Illinois is not much different in its partisan ferocity. In 1996, for example, when Republican Governor Jim Edgar offered a wide-ranging school finance package amidst an all-out GOP effort to retain its recently acquired House majority, his proposal was immediately rejected and scorned by his own party. The potential political consequences, it seems, were too great. And Democrats were too close to winning back the House for Republicans to want to take the risk. (As it turned out, the Democrats won the House back anyway.) 

Meanwhile, there are signs that the "sick legislature" syndrome is spreading to states that have been relatively free of it thus far. In Florida where Republicans took control in 1996 for the first time since Reconstruction, Democrats insisted on challenging the credentials of six victorious GOP legislators. Republicans, in turn, registered two challenges of their own. During the legislature's organizational session, a group of lawmakers angrily objected not only to the content of the opening prayer but to the composition of the veterans' delegation that led the Pledge of Allegiance. 

The irony was hard to miss. Only recently Florida had been recognized as the 10th and latest state to join the ranks of fully professionalized legislative bodies. 

Not everyone in the Minnesota legislature accepts the notion that the onslaught of professionalism is at the root of the recent years' embarrassments. But an increasing number of members, past and present, are beginning to acknowledge that professionalism, partisanship and incivility are linked to each other in some unholy way. "The legislature was less partisan when it was more of a part-time body," says John Brandl, a former leader in the Minnesota House and Senate who now teaches at the Hubert H. Humphrey Institute in Minneapolis. "People are becoming so dependent on their position in the legislature and so self-protective that they can't see the institution for what it is." 

There is no simple explanation for how Minnesota got that way, but there is a history, and it stretches back at least as far as 1979--the year the Minnesota House was split evenly between the two parties. Democrats, seizing on campaign practice violations against newly elected Republican Representative Robert Pavlak, moved to expel him, then took advantage of his absence to seize control of the chamber, 67 votes to 66. 

To a Republican caucus comprised mainly of first-term members, it was a jarring introduction. And they have never forgotten it. "That was my eye-opening to Minnesota legislative politics," says Steve Sviggum, the current GOP House leader. "That was the absolute worst power politics I've ever seen." 

Over the course of the 1980s, with party control up for grabs, those same tensions hardened into a conviction on both sides that they were entitled to pursue their goals by any means necessary. "As each party assumed power," political scientist Royce Hanson wrote in 1989, "it used its organizational and procedural power to humiliate the minority, producing a thirst for revenge among the members who could hardly wait for their turn in power to get even." 

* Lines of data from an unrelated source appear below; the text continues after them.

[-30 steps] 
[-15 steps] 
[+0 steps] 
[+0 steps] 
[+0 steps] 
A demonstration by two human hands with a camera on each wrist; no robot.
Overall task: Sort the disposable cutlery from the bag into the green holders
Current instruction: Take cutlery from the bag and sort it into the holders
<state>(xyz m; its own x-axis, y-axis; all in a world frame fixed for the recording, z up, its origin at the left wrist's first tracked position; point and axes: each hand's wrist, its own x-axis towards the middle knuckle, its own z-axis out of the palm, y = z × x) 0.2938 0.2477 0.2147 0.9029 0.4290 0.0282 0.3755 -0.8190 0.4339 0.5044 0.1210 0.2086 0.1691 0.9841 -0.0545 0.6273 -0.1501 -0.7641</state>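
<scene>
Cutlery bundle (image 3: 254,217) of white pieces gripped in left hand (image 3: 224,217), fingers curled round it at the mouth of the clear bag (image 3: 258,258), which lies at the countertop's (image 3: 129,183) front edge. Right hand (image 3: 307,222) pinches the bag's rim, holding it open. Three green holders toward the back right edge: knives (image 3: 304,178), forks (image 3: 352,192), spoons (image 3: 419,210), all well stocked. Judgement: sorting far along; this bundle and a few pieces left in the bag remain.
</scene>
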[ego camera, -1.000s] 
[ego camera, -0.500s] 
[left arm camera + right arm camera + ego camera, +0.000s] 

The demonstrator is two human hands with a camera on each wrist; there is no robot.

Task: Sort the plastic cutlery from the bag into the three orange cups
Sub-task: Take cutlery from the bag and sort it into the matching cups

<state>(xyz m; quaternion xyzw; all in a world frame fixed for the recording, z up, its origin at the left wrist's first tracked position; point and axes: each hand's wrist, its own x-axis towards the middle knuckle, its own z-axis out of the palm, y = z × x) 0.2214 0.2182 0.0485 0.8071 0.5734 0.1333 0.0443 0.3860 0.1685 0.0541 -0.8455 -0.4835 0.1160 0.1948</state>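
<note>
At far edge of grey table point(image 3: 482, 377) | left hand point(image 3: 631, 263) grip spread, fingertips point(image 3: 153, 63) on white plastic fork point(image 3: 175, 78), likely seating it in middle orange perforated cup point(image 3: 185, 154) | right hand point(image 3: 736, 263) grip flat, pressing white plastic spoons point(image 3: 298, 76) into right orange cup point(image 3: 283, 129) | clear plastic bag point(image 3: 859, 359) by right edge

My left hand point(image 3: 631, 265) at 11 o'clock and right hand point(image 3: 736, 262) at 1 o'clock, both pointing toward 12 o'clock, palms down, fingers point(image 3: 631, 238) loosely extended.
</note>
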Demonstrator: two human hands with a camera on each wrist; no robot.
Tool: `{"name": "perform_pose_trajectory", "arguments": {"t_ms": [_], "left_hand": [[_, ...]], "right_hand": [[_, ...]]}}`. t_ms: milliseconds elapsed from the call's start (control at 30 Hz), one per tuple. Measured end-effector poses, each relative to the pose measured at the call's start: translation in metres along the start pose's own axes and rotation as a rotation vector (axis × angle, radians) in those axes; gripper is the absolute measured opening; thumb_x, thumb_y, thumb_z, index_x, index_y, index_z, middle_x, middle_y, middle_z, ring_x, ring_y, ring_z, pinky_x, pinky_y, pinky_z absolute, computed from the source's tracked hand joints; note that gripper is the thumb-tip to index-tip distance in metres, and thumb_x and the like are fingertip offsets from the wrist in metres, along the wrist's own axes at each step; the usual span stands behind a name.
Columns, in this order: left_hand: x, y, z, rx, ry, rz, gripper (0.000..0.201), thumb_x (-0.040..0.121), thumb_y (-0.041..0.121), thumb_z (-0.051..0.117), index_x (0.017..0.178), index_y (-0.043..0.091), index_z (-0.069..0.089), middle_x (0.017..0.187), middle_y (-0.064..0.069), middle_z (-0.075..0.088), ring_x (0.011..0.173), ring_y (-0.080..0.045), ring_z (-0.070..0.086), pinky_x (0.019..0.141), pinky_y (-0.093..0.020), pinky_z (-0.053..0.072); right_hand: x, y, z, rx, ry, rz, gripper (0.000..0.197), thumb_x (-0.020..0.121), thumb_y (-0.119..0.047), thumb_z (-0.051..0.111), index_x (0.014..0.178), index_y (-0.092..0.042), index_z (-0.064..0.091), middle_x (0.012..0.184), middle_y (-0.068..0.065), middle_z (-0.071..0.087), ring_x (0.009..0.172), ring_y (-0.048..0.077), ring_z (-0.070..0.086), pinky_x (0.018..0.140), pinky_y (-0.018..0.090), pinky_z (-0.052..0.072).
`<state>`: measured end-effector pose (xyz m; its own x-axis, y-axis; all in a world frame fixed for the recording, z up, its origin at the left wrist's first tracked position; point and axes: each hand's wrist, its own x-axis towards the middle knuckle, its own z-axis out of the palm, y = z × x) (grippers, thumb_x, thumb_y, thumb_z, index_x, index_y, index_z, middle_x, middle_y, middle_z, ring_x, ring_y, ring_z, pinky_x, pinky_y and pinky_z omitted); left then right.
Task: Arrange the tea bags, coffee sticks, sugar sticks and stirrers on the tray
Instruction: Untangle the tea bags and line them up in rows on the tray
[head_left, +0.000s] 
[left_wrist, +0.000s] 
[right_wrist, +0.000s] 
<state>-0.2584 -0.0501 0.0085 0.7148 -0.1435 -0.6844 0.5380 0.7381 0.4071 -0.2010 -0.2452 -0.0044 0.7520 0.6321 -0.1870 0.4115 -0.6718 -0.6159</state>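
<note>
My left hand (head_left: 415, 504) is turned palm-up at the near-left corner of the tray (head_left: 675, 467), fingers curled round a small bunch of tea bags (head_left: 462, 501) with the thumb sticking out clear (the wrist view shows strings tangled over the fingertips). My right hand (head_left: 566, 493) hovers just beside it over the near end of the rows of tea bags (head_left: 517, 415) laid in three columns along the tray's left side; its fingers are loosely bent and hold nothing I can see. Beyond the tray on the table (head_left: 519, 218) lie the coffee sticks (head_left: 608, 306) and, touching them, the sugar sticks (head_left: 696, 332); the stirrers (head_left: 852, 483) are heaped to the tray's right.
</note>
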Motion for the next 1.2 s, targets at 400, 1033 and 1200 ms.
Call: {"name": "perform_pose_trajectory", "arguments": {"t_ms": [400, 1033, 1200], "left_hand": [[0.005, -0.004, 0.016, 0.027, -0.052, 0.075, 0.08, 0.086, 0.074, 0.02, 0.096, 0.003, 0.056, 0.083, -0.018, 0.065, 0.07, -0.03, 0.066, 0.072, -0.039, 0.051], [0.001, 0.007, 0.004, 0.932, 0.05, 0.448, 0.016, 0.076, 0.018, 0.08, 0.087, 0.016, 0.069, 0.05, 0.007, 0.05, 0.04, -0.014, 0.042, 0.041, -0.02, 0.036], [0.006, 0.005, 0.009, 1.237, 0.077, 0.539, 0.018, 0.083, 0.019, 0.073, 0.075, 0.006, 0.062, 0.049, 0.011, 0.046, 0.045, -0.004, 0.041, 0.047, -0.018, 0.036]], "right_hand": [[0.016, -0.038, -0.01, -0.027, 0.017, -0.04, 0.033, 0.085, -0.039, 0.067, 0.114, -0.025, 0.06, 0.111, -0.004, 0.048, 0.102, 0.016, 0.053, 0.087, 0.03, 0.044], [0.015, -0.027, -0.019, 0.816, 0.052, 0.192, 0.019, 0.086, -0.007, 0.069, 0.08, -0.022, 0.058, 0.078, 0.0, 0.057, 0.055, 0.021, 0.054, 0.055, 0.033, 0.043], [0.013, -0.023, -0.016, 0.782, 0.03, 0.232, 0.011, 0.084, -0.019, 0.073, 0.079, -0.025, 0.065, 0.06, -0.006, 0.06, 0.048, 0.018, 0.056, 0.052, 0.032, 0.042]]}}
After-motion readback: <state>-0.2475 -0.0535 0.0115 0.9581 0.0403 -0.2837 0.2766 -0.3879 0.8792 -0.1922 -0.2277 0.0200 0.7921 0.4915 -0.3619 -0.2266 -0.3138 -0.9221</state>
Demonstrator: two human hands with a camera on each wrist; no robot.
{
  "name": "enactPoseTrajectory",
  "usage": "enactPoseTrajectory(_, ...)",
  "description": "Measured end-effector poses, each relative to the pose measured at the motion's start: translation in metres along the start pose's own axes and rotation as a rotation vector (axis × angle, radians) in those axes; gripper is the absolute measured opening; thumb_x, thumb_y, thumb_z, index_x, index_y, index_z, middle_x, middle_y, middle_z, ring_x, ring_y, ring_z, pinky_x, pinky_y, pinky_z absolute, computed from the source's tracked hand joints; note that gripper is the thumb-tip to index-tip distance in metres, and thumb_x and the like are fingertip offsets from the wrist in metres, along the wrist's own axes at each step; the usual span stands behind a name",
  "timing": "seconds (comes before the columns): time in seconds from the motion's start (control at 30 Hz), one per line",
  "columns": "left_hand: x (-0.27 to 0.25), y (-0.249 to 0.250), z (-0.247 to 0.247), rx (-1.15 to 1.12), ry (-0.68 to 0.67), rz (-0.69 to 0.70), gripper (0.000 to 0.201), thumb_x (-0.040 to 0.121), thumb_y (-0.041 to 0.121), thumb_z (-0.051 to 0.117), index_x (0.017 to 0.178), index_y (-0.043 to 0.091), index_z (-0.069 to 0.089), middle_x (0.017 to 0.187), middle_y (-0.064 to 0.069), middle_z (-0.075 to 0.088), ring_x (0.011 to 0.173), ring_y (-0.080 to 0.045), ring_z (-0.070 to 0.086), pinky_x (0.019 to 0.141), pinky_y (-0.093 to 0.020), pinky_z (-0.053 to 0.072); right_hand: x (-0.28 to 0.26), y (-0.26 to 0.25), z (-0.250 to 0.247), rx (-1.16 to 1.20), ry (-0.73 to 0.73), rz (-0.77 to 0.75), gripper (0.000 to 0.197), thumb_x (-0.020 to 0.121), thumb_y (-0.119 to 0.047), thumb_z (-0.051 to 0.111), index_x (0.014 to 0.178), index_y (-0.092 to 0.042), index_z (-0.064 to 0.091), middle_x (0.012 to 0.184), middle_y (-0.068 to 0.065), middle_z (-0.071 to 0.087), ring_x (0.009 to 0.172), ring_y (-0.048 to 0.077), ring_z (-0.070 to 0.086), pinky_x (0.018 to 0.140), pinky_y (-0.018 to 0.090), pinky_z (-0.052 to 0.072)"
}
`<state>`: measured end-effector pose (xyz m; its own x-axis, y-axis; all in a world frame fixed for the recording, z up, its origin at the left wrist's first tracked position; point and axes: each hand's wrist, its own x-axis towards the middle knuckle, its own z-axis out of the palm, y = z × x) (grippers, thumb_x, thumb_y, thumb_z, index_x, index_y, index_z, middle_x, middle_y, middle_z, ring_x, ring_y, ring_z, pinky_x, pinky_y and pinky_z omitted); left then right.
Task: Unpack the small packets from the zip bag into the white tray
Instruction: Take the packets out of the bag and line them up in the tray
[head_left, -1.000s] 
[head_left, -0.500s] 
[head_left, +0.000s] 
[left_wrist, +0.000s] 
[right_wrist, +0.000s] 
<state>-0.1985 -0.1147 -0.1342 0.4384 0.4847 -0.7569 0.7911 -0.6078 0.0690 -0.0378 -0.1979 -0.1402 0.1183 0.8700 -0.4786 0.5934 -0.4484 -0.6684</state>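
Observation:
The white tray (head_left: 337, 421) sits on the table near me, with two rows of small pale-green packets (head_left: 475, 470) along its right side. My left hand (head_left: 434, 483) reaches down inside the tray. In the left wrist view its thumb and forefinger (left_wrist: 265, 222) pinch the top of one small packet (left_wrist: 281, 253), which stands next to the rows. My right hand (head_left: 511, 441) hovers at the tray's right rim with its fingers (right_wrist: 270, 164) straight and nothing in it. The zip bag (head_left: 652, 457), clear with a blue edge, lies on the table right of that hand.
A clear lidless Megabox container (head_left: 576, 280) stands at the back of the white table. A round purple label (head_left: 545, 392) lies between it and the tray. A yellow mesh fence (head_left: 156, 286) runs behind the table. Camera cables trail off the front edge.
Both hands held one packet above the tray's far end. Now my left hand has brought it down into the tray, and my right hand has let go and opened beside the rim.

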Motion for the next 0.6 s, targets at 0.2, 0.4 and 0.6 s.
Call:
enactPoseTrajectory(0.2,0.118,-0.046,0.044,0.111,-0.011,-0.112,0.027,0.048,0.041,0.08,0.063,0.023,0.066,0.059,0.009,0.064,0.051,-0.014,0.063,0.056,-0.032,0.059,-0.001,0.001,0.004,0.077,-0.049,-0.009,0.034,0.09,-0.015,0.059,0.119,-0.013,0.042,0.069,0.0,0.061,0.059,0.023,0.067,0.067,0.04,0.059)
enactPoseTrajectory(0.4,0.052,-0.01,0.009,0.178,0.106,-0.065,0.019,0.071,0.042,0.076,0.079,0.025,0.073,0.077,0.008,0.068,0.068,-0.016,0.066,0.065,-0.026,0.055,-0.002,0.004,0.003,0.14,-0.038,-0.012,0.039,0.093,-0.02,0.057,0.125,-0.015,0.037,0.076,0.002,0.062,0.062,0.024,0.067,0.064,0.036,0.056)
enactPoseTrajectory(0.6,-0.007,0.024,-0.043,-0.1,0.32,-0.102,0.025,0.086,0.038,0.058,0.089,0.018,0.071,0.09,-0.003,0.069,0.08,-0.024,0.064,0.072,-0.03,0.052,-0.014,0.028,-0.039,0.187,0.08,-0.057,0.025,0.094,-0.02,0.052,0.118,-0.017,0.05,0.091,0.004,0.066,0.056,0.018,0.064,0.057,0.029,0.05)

The growing partisan hostilities of the Minnesota House are reflected in simple physical changes. At one time members chose their seats on the House floor by seniority, regardless of party. Now the parties face each other across a dividing aisle. And the member's offices, once scattered haphazardly through the legislative building across from the Capitol, are now on two different floors, one for the Democrat, one for the Republicans. 

About the only remaining link to an earlier era in the Minnesota House is the continued presence of Irv Anderson, the Democrat who engineered the Pavlak expulsion ploy in 1978 and served as speaker during the party's recent time of troubles in 1995 and 1996. Anderson missed most of the changes of the 1980s after losing his bid for reelection in 1982, but he returned to the chamber in 1990, and by 1993 he was the presiding officer. A gruff, acerbic and brilliant tactician from International Falls, the coldest city in America, Anderson acceded to the speakership in 1993 promising a kinder, gentler, "new Irv." But by last April the updated Anderson did not seem at all different from the vindictive and iron-fisted leader both parties remembered. He ran the institution with the same single-minded goal he had emphasized in his earlier tour of duty: maintenance of partisan control at any cost. Republican parliamentary concerns were routinely ignored and dismissed. Their committee placement requests went unheeded. 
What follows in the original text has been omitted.